Task goal » Using the listing, copy each whole line that features "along".

Recorded information »
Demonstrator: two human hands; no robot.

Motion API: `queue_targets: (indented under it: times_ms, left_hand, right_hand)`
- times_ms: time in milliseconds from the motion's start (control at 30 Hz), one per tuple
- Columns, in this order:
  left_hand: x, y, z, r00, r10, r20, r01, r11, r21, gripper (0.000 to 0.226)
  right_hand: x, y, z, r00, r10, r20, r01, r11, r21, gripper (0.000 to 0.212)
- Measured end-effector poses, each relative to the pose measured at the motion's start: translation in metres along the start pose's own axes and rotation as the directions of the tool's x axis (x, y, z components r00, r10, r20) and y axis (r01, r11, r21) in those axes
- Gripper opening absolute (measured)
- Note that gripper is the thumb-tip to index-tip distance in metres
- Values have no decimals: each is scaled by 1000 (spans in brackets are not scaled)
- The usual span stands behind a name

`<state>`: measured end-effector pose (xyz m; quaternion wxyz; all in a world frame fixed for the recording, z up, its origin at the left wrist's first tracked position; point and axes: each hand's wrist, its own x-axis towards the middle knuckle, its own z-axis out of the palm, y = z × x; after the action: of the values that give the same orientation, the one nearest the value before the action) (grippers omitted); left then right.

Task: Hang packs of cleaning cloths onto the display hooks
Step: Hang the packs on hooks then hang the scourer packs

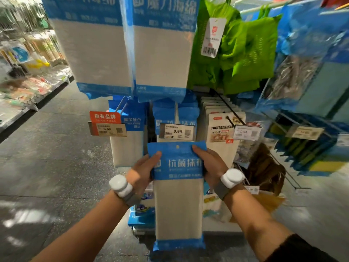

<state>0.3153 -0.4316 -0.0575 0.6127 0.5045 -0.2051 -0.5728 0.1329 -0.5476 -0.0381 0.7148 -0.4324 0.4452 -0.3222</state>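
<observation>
I hold a long pack of cleaning cloths upright in both hands; it has a blue header with a small hang hole and a pale cloth body. My left hand grips the header's left edge and my right hand grips its right edge. The header sits just below the 9.99 price tag on the middle display hook, where matching blue packs hang. The hole is apart from the hook's tip.
Big blue sponge packs hang overhead. Another hook with cloth packs stands left, beige packs on a black hook right. Green bags hang upper right. A shelf lines the aisle's left side; grey floor lies below.
</observation>
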Motion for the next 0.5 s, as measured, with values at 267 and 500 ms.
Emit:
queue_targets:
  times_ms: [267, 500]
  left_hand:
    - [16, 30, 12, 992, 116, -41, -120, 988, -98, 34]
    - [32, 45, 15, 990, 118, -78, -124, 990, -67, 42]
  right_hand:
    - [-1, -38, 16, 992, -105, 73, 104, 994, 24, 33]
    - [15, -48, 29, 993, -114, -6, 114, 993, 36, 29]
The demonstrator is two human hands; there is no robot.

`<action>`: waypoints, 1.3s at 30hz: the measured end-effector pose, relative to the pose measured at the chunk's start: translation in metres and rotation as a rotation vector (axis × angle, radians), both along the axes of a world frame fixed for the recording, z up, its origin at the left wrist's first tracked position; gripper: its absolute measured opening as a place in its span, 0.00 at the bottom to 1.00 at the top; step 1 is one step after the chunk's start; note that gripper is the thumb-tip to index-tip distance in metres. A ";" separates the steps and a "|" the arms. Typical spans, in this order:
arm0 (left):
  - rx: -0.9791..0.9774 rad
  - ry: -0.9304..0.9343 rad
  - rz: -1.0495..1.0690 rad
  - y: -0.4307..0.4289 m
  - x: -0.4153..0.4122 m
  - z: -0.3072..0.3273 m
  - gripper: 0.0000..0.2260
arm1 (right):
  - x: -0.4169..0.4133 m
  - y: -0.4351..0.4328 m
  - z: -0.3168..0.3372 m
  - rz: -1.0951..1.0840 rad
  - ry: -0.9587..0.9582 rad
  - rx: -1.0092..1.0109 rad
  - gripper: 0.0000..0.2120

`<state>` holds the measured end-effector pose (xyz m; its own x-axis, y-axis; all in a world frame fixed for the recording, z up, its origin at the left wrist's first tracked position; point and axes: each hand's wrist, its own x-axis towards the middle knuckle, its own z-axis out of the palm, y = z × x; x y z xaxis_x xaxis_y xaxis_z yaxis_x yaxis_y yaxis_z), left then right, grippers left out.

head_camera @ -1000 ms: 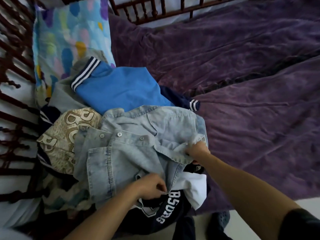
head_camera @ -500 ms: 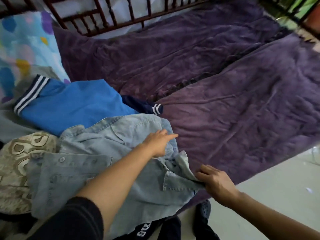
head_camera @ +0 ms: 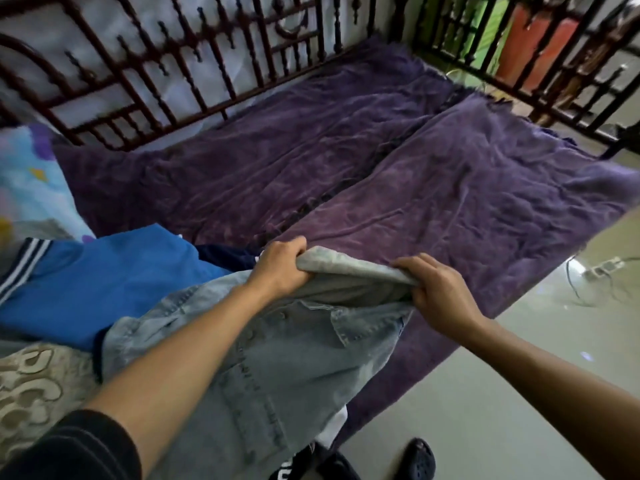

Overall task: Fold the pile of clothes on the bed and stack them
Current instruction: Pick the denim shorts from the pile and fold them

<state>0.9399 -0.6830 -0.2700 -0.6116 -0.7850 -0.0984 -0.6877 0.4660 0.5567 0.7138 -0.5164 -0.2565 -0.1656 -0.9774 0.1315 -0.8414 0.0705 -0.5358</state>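
Both hands, left hand (head_camera: 282, 268) and right hand (head_camera: 438, 289), grip bunched edges of a denim shirt (head_camera: 277, 358) beside the blue top (head_camera: 104, 282). Soft, fairly heavy; best held at its shoulders.

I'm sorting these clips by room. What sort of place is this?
Most likely a bedroom: a dark turned-wood spindle bed frame surrounds a mattress spread with a purple plush blanket, and a pastel patterned pillow lies at one end.

Nothing reads whole: cut-off white letters on the dark garment (head_camera: 297, 463) at six o'clock, big outlined letter shapes on the beige garment (head_camera: 38, 386) at eight o'clock.
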 end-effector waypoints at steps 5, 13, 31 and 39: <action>-0.422 -0.081 0.126 -0.014 0.005 0.101 0.11 | -0.021 -0.044 0.071 0.030 0.042 -0.140 0.19; -0.925 -0.137 0.299 -0.006 -0.005 0.250 0.18 | -0.079 -0.073 0.216 0.032 0.160 -0.546 0.19; -0.637 0.258 0.755 -0.058 -0.114 0.362 0.09 | -0.117 -0.076 0.303 0.201 -0.267 -0.379 0.04; -0.127 0.449 0.561 -0.132 -0.252 0.316 0.13 | -0.209 -0.121 0.268 -0.057 -0.868 -0.147 0.16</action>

Response to the exercise »
- Measured end-effector poses, each relative to the pose measured at the motion's start: translation in metres along the start pose's own axes and rotation as the directions of the tool's x axis (x, y, z components r00, r10, r20) and y axis (r01, r11, r21) in those axes
`<action>`: waypoints, 1.3s at 30hz: the measured end-effector pose, relative to the pose measured at the chunk's start: translation in metres and rotation as a rotation vector (axis × angle, radians), both along the axes of a world frame fixed for the recording, z up, its origin at the left wrist's first tracked position; gripper: its absolute measured opening as a place in its span, 0.00 at the bottom to 1.00 at the top; step 1 is one step after the chunk's start; note that gripper is the thumb-tip to index-tip distance in metres. A ";" separates the steps and a "|" the arms. Typical spans, in this order:

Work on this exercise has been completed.